Lines containing the word "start" are to be copied from the data below.
· · · · · · ·
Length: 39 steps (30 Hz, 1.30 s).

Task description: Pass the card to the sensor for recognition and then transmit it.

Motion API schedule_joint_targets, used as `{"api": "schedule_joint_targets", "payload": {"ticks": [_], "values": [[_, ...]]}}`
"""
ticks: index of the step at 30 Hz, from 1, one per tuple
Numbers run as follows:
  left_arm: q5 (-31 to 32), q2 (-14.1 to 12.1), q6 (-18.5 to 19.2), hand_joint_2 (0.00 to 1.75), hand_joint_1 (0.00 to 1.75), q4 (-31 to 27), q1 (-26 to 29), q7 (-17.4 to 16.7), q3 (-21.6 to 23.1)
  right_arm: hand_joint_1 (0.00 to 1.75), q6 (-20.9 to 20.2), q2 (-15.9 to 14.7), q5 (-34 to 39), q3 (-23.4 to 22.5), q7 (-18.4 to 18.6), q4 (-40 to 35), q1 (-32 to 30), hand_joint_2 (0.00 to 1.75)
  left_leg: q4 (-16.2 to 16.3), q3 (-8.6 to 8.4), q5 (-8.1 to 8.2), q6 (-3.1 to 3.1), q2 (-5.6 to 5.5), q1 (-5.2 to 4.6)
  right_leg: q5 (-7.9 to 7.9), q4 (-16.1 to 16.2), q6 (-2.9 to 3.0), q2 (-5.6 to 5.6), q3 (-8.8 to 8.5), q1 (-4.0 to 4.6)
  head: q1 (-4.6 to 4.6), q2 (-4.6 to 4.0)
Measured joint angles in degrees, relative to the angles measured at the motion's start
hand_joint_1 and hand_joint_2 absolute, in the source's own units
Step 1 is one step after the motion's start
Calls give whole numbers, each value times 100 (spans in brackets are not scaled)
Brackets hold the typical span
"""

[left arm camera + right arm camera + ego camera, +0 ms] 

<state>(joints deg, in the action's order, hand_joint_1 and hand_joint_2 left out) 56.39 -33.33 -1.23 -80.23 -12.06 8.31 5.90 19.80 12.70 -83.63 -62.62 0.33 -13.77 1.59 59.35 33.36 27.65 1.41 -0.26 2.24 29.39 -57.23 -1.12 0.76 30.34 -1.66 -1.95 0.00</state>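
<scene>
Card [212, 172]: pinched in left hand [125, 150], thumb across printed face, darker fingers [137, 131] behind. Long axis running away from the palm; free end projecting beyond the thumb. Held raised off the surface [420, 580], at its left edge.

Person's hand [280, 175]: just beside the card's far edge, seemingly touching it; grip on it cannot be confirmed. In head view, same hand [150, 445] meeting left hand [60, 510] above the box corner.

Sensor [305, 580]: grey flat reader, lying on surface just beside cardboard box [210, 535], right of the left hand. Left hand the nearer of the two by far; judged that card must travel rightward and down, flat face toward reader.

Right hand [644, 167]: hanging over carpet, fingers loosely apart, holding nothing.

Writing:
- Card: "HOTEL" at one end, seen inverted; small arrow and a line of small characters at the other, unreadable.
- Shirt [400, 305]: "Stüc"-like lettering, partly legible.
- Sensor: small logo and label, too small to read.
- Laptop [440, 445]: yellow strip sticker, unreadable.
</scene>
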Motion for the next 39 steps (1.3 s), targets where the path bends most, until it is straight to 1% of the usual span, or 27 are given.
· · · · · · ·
» Result
Measured joint angles in degrees, relative to the angles measured at the motion's start
Step 1 is one step after the motion's start

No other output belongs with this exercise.